● Directions
Only the lines from the beginning of the data below through the line that contains "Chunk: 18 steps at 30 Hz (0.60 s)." should be repeated, exactly as written.

(Records excerpted from a collection)
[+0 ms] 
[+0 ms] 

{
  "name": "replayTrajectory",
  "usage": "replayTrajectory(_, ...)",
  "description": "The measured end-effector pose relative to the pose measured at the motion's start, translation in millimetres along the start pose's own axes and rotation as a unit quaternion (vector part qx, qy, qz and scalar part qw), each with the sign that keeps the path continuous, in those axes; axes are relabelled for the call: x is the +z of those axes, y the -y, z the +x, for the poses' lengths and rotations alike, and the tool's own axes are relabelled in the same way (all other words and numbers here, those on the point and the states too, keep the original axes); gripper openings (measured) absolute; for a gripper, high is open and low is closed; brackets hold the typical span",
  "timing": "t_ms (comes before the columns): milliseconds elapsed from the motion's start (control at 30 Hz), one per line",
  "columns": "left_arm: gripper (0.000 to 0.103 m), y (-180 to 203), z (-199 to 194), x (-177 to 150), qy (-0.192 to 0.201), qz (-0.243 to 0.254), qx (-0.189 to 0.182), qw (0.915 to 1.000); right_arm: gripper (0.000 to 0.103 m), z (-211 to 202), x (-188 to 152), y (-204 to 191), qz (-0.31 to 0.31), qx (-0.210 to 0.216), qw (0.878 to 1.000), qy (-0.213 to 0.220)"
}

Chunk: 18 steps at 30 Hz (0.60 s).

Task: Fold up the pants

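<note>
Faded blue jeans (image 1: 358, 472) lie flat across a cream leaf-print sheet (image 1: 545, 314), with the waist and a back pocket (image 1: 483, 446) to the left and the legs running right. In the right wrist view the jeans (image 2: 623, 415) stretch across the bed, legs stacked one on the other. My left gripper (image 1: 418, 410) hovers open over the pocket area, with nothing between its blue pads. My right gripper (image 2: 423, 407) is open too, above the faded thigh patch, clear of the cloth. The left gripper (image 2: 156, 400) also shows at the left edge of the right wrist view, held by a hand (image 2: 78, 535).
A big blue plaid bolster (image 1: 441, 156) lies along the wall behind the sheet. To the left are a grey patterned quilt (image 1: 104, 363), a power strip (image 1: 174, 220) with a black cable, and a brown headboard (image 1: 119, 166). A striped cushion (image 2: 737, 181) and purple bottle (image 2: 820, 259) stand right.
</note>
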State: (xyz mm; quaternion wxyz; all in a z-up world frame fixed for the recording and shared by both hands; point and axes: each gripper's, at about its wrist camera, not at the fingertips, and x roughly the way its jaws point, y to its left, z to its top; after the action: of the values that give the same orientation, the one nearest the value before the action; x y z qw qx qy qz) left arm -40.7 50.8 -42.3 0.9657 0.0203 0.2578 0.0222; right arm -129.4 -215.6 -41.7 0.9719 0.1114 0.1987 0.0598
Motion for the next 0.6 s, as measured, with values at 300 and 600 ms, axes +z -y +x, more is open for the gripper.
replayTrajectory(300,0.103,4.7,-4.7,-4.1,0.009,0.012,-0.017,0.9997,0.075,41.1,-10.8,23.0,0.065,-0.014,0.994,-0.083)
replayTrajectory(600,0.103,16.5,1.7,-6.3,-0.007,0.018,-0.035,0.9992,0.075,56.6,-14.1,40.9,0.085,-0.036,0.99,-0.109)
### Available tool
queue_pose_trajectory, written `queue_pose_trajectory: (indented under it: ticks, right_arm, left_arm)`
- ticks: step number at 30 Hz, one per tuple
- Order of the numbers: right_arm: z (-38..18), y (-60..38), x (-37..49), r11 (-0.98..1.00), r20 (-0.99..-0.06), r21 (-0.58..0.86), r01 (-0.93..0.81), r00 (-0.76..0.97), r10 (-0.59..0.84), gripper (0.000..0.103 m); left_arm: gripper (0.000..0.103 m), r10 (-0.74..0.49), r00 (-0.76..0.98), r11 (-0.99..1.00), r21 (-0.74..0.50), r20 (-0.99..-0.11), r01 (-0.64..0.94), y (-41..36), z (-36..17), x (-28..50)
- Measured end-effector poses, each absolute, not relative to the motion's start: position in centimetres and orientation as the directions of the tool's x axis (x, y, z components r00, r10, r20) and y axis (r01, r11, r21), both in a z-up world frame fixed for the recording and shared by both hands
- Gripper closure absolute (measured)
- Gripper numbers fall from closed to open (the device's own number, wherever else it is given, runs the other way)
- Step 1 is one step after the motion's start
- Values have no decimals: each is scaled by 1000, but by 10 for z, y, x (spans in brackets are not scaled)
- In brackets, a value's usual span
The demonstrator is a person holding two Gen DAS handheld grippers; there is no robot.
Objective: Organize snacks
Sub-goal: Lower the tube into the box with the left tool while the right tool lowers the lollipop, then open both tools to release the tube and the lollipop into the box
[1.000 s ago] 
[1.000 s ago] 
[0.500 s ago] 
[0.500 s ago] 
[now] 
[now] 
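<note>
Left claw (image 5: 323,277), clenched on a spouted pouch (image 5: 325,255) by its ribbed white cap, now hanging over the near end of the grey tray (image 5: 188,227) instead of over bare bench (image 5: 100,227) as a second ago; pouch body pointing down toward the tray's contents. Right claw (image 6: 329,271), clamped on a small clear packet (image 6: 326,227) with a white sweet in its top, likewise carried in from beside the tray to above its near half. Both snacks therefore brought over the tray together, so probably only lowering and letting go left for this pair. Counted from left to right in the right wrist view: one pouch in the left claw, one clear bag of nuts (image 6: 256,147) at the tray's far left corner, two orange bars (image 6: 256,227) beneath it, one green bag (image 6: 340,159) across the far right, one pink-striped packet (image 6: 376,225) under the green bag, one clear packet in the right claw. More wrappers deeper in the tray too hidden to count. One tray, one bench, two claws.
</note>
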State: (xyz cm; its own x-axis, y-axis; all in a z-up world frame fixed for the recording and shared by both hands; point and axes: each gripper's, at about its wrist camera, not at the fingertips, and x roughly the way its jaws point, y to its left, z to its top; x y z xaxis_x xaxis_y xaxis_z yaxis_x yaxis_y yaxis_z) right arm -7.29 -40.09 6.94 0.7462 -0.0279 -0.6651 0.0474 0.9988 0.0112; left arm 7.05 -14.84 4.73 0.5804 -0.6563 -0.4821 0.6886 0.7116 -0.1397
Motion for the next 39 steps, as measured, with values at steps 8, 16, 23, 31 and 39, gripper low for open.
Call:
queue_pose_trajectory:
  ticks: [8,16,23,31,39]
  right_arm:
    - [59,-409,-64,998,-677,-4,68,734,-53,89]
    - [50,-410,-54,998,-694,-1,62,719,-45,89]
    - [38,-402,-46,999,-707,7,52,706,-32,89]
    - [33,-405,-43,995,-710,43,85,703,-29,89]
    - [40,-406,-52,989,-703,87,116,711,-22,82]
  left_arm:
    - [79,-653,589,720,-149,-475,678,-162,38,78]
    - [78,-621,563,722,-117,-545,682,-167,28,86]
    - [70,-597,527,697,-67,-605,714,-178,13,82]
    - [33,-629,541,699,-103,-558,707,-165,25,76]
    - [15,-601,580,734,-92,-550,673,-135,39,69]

● Solution below
[+0 ms] 
[+0 ms] 

{
  "name": "replayTrajectory",
  "usage": "replayTrajectory(_, ...)",
  "description": "The measured end-effector pose relative to the pose measured at the motion's start, translation in millimetres along the start pose's own axes and rotation as a unit quaternion (vector part qx, qy, qz and scalar part qw), each with the sign that keeps the path continuous, in those axes; axes are relabelled for the call: x is the +z of those axes, y the -y, z the +x, for the poses' lengths and rotations alike, and the tool's own axes are relabelled in the same way (all other words and numbers here, those on the point and the states too, keep the original axes); gripper openings (measured) absolute; for a gripper, high is open and low is closed; brackets hold the typical span",
  "timing": "t_ms (comes before the columns): milliseconds elapsed from the motion's start (control at 30 Hz), one per line",
  "columns": "left_arm: gripper (0.000 to 0.103 m), y (-180 to 203), z (-199 to 194), x (-177 to 150), qy (-0.192 to 0.201), qz (-0.243 to 0.254), qx (-0.189 to 0.182), qw (0.915 to 1.000); right_arm: gripper (0.000 to 0.103 m), z (-211 to 202), x (-188 to 152), y (-204 to 191), qz (-0.31 to 0.31), qx (-0.210 to 0.216), qw (0.878 to 1.000), qy (-0.213 to 0.220)"
}

Chunk: 18 steps at 30 Hz (0.60 s).

The output is complete as shown.